Error, loss functions, and why they are needed
Case 2. Choosing a model via the loss function
This case is a logical continuation of the previous one. There we looked at how a single bad data point can distort the picture; here we answer a different practical question: how to formally choose the better model when there are several options and they all look almost the same by eye.
Case goal:
To show that a loss function turns the subjective "this model seems better" into a measurable criterion that we can actually use to make a decision.
Scenario:
Imagine a product demand forecasting task. We have historical data and two model variants:
- Model A – a simple linear model, interpretable and stable
- Model B – a slightly more complex model with additional parameters
Both models are already trained. We do not discuss their internal structure here – in this case only one thing matters: which of them makes fewer mistakes.
Example of use
<?php
require_once __DIR__ . '/code.php';
// Observed (actual) target values from your dataset
$y = [10, 12, 15, 14, 13];
// Predicted values produced by model A for the same inputs
$modelA = [9, 11, 14, 13, 12];
// Predicted values produced by model B for the same inputs
$modelB = [10, 13, 15, 15, 14];
// Compute and print the Mean Squared Error (MSE) for each model.

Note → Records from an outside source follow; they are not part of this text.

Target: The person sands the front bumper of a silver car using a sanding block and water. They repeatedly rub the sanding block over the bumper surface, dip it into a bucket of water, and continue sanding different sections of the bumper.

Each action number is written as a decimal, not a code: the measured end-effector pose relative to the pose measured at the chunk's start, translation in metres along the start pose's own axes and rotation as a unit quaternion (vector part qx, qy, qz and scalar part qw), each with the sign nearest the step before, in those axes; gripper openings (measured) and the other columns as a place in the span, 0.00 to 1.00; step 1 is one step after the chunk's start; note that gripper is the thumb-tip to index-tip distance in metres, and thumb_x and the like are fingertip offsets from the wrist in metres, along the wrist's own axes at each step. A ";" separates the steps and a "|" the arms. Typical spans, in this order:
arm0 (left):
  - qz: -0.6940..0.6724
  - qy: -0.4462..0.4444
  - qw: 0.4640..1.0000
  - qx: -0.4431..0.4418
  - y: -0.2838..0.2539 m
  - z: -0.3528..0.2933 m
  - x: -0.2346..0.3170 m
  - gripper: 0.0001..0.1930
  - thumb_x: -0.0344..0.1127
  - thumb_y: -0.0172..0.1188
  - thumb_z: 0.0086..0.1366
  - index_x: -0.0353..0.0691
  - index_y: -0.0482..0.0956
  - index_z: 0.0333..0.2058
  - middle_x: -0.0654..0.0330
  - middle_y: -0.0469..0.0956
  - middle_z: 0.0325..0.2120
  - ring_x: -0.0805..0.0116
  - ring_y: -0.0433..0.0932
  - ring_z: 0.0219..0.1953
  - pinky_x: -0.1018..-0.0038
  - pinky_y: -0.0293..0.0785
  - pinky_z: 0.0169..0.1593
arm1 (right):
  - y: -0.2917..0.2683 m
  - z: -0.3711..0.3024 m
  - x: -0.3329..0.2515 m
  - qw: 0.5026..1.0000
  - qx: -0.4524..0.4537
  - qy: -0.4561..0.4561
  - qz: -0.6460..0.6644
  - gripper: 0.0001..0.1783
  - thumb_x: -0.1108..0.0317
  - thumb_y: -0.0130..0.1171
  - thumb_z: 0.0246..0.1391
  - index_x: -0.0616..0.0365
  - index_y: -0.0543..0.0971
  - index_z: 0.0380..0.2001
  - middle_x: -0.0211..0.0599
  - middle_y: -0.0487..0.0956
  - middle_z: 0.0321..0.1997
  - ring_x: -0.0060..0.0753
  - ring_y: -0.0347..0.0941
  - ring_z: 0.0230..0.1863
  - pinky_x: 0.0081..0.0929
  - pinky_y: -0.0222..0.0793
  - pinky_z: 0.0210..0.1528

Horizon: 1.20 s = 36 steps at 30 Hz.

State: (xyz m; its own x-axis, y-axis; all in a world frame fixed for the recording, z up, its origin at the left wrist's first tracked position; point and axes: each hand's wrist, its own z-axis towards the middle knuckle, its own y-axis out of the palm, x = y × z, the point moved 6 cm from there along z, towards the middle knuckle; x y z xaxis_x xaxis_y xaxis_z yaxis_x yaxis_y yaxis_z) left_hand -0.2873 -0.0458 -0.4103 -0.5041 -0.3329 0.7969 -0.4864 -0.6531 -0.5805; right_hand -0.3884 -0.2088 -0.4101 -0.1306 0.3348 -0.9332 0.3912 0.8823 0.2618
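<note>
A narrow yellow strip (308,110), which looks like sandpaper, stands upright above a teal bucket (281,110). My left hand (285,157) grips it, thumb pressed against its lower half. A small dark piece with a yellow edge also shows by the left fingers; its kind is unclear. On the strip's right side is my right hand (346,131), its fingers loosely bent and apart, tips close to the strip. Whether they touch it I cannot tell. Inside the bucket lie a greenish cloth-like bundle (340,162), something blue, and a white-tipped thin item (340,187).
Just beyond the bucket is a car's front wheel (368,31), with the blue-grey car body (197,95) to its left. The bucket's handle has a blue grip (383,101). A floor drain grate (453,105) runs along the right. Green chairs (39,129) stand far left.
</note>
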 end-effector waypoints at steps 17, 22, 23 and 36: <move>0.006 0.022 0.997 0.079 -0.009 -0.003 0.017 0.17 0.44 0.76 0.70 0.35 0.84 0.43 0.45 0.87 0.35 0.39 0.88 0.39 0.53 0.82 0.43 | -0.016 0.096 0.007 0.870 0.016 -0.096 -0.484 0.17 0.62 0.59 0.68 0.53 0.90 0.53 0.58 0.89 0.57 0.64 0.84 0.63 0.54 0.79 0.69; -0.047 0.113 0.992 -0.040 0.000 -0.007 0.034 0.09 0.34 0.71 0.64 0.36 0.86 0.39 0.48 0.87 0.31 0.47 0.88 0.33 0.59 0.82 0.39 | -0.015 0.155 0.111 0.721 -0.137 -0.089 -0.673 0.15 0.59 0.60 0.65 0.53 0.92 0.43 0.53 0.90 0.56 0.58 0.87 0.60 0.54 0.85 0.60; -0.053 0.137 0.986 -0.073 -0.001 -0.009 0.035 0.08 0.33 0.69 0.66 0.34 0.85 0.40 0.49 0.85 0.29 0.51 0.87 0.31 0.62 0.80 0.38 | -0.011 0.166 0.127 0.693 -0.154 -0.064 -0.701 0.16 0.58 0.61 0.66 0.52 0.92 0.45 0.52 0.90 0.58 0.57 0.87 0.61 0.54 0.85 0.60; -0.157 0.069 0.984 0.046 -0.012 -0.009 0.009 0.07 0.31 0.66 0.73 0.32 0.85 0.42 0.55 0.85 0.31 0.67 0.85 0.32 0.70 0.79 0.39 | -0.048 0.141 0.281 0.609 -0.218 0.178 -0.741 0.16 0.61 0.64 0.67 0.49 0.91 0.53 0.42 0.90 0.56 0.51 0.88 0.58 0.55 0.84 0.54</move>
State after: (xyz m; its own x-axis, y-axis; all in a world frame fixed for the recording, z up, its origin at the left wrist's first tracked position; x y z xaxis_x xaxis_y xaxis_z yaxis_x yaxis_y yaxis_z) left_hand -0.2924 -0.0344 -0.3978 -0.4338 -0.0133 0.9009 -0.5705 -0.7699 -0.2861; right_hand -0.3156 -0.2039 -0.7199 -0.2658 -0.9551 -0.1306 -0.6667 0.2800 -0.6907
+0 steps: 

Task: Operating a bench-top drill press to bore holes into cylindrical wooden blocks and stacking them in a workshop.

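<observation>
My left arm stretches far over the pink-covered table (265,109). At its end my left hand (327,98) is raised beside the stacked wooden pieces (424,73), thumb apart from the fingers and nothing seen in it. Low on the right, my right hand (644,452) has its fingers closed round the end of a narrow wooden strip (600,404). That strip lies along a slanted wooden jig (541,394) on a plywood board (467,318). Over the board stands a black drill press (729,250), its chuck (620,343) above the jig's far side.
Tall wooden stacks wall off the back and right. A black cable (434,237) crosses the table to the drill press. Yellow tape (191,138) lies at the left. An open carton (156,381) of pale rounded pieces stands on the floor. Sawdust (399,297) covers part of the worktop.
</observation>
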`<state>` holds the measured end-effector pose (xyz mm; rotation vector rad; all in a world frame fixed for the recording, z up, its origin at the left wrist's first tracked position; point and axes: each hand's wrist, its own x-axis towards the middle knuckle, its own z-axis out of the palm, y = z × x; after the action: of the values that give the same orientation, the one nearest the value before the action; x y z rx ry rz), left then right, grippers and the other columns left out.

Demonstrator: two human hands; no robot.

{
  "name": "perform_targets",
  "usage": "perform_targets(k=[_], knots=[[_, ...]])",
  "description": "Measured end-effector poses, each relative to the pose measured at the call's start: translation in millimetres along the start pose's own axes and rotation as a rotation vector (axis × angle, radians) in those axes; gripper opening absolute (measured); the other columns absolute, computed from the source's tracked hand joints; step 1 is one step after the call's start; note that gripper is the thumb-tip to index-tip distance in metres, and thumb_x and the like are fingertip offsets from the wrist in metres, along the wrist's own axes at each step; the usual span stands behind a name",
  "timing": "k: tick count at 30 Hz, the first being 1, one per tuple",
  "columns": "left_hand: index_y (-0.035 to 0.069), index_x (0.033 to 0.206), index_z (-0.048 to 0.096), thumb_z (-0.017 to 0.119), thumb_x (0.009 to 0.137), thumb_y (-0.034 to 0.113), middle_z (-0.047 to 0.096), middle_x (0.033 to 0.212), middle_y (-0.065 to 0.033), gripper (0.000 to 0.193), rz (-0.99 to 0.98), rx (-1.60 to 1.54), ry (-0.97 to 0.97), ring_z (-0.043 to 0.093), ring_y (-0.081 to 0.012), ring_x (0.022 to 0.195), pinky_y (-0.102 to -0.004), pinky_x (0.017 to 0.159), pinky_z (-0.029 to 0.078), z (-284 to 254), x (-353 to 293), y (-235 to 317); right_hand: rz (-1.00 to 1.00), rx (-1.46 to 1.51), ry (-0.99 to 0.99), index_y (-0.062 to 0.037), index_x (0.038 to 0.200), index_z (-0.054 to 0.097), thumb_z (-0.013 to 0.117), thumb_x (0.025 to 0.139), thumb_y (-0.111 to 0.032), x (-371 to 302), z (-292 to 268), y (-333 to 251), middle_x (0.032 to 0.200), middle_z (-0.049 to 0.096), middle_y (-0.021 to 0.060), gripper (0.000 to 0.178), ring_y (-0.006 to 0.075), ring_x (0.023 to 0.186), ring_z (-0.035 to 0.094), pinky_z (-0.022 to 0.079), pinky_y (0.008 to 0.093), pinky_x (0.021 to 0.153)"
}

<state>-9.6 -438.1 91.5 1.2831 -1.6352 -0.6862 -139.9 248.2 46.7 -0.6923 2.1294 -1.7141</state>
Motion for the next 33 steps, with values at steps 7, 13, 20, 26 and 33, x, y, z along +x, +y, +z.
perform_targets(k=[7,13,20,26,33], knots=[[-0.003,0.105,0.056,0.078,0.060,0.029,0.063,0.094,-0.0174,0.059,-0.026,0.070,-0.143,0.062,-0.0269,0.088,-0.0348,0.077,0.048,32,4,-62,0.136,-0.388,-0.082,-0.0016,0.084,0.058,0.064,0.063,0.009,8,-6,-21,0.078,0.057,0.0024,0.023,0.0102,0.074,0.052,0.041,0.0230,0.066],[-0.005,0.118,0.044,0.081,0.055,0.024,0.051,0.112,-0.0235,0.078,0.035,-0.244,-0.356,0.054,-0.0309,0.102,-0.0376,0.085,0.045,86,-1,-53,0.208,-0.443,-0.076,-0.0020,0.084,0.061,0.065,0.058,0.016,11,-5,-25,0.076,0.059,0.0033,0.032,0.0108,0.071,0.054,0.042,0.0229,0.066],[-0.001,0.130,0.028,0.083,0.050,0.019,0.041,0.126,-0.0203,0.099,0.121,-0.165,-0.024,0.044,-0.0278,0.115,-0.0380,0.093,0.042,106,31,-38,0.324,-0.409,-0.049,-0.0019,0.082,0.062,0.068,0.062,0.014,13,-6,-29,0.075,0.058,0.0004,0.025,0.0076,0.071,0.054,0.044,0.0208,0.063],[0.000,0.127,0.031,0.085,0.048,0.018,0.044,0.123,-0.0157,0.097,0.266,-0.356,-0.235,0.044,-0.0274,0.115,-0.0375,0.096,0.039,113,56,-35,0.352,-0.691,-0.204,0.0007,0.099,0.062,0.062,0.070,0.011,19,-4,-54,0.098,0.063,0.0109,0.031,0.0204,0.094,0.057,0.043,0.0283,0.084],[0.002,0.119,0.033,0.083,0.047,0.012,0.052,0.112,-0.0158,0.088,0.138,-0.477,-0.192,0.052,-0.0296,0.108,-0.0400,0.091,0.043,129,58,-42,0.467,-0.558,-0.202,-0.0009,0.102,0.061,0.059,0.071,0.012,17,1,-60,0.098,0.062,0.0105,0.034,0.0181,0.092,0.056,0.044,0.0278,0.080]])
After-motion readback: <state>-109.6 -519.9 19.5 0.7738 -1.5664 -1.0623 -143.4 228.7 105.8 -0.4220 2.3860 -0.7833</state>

// The model with the lower MSE is considered to fit the data better.
echo 'MSE A: ' . mse($y, $modelA) . PHP_EOL;
echo 'MSE B: ' . mse($y, $modelB) . PHP_EOL;
MSE A: 1
MSE B: 0.6
After computing the MSE we get two concrete numbers. One of them is smaller – and this is the only formal argument that really matters for training and model selection. Even if the difference between the MSE values is small, it still reflects a systematic advantage of one model over the other within the chosen philosophy of error.
Even if the curves look almost identical visually, the loss gives a numerical basis for making a choice.